* _What the exercise asks_: Return only the lines of the data below from the line with "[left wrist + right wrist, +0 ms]" up to and including the line with "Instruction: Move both", exactly as written, with the pictures omitted.

* _Data block_:
--------------------------------

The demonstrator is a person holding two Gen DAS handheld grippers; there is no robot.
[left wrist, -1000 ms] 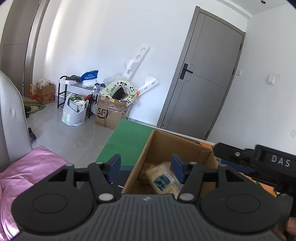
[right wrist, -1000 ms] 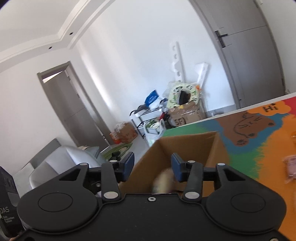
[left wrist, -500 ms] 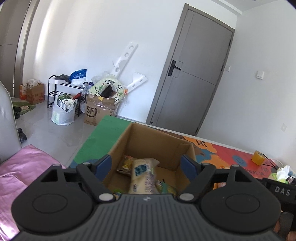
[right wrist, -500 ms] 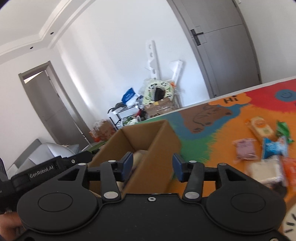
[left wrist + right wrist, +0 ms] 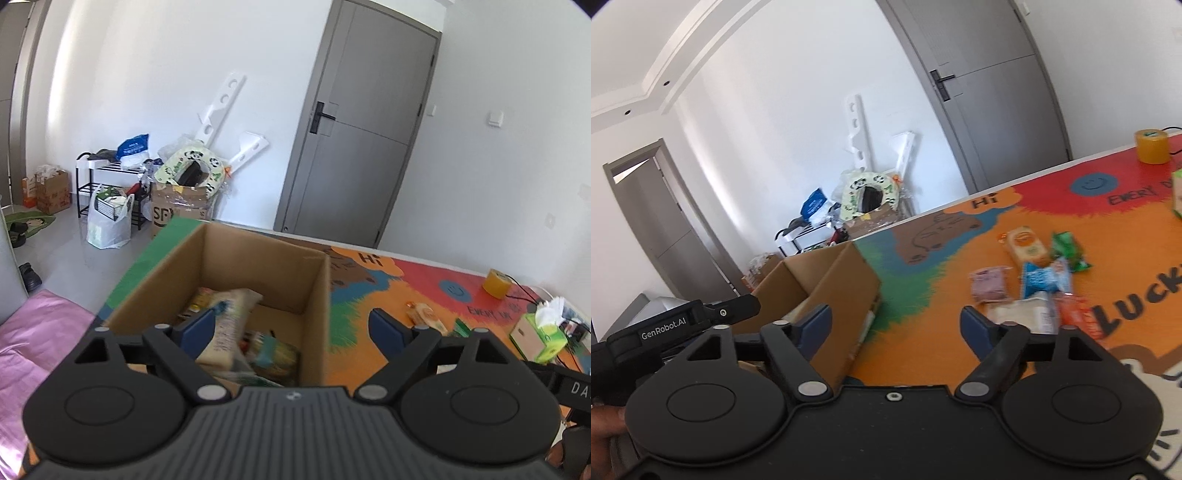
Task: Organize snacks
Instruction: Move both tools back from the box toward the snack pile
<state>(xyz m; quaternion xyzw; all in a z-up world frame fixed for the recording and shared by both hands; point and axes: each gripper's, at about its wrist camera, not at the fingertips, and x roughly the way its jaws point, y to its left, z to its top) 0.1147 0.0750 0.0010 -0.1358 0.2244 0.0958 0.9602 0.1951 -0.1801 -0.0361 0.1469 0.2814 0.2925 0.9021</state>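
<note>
Both grippers (image 5: pixel 291 330) (image 5: pixel 897 325) wider (empty)

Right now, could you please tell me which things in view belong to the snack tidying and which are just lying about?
Job: cardboard box holding snacks; loose snack packets on the mat.

Lying about: tissue box, yellow tape roll, floor clutter by the far wall.

A grey door (image 5: pixel 360 144) stands far ahead of the tool, a green tissue box (image 5: pixel 540 335) to its right, a yellow tape roll (image 5: pixel 1151 146) beyond.
</note>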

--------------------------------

* _Result of the exercise_:
[left wrist + right wrist, +0 ms] 
Task: Organize snacks
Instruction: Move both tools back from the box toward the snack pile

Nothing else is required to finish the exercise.